Section 9.   Representation and Warranties.  To induce the Lenders to enter 
into this Amendment, the Company hereby represents and warrants to the 
Lenders as of the Amendment Effective Date that the representations and 
warranties made by the Company in the Credit Documents are true and correct 
in all material respects on and as of the Amendment Effective Date, after 
giving effect to the effectiveness of this Amendment, as if made on and as 
of the Amendment Effective Date unless expressly stated to relate to an 
earlier date, in which case such representations and warranties shall be 
true and correct in all material respects as of such earlier date.
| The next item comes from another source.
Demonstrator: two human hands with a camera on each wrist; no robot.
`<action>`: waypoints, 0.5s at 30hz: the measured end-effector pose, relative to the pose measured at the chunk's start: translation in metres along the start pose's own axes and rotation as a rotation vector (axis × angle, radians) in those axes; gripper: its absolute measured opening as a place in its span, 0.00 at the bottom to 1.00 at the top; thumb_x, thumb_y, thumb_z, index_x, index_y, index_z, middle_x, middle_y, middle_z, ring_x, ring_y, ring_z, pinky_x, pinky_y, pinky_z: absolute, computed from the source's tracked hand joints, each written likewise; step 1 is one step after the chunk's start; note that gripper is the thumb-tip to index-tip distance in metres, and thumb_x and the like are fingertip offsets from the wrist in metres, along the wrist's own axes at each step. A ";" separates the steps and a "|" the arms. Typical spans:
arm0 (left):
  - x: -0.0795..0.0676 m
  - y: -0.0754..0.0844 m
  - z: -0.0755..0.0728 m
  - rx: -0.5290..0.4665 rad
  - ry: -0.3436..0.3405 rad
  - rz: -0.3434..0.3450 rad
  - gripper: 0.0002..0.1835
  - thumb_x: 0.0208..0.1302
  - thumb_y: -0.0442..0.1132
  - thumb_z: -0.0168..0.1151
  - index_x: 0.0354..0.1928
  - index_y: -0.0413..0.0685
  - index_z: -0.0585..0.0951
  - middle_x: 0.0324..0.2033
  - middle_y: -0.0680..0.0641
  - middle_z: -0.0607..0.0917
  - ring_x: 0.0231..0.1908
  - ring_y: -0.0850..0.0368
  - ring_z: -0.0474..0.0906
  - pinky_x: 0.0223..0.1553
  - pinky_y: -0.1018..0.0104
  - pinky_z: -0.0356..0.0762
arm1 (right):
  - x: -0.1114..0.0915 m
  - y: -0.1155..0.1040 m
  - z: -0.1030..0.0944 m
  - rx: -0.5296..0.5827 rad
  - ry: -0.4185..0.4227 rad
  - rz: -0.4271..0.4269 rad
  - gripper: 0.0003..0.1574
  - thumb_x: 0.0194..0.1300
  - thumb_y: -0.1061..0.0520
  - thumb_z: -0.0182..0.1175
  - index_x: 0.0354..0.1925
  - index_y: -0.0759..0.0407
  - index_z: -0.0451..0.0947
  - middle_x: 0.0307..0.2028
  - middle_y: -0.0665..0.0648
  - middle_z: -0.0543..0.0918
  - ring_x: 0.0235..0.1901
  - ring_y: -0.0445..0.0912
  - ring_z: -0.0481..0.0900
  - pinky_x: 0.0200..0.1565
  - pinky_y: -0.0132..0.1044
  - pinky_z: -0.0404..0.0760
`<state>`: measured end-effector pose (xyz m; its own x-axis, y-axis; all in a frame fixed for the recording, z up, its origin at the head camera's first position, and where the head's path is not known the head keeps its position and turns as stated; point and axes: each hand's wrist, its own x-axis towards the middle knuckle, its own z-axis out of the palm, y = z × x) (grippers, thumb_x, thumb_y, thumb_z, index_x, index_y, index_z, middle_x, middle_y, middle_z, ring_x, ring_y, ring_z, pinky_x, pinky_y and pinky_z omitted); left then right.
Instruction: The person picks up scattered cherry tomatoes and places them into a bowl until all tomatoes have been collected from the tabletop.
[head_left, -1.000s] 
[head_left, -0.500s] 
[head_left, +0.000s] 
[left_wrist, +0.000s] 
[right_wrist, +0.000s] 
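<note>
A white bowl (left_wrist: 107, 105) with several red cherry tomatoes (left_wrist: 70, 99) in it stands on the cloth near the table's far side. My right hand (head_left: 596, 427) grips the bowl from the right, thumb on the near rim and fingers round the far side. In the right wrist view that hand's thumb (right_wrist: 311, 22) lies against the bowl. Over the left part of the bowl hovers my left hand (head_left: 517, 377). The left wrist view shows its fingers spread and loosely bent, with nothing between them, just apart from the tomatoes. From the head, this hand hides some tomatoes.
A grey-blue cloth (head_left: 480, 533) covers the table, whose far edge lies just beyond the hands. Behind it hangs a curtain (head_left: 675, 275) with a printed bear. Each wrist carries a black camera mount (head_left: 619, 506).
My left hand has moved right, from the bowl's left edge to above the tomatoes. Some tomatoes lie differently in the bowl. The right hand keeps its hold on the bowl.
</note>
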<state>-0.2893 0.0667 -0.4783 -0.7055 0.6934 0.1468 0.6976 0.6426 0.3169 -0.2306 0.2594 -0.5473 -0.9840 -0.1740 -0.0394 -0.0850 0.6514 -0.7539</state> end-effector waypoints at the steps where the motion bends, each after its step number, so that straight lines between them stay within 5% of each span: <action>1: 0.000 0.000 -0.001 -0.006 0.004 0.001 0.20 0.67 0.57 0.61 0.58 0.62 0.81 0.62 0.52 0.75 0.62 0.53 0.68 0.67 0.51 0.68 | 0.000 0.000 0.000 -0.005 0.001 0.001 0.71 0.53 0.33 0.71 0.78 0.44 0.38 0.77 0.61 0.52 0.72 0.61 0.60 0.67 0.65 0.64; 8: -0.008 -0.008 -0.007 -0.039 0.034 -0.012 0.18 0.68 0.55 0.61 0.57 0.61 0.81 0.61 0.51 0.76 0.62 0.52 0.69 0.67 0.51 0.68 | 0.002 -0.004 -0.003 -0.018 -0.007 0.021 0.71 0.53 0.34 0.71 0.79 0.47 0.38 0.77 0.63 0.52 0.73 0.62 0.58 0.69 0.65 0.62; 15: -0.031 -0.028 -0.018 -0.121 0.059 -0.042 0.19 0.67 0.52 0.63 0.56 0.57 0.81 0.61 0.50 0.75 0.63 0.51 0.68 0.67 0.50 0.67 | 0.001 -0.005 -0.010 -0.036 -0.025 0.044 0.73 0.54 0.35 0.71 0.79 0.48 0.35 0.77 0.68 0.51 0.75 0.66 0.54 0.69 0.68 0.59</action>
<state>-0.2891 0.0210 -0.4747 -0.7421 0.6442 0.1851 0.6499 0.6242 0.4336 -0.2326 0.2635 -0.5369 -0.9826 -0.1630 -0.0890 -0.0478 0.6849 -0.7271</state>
Section 10.  Additional Tranche C Lenders.  Each Additional Tranche C Lender 
(i) represents and warrants that it is legally authorized to enter into this 
amendment; (ii) confirms that it has received a copy of the Credit 
Agreement, together with copies of the financial statements referred to in 
subsection 7.1 thereof and such other documents and information as it has 
deemed appropriate to make its own credit analysis and decision to enter 
into this Amendment; (iii) agrees that it will, independently and without 
reliance upon the Administrative Agent or any other Lender and based on such 
documents and information as it shall deem appropriate at the time, continue 
to make its own credit decisions in taking or not taking action under the 
Credit Agreement, the other Credit Documents or any other instrument or 
document furnished pursuant hereto or thereto; (iv) appoints and authorizes 
the Administrative Agent to take such action as agent on its behalf and to 
exercise such powers and discretion under the Credit Agreement, the other 
Credit Documents or any other instrument or document furnished pursuant 
hereto or thereto as are delegated to the Administrative Agent by the terms 
thereof, together with such powers as are incidental thereto; and (v) agrees 
that it will be bound by the provisions of the Credit Agreement and will 
perform in accordance with its terms all the obligations which by the terms 
of the Credit Agreement are required to be performed by it as a Lender 
including, if it is organized under the laws of a jurisdiction outside the 
United States, its obligations pursuant to subsections 6.11(d) and 13.6(g) 
of the Credit Agreement to deliver the forms prescribed by the Internal 
Revenue Service of the United States certifying as to the Lender's exemption 
from United States withholding taxes with respect to all payments to be made 
to the Lender under the Credit Agreement, or such other documents as are 
necessary to indicate that all such payments are subject to such tax at a 
rate reduced by an applicable tax treaty.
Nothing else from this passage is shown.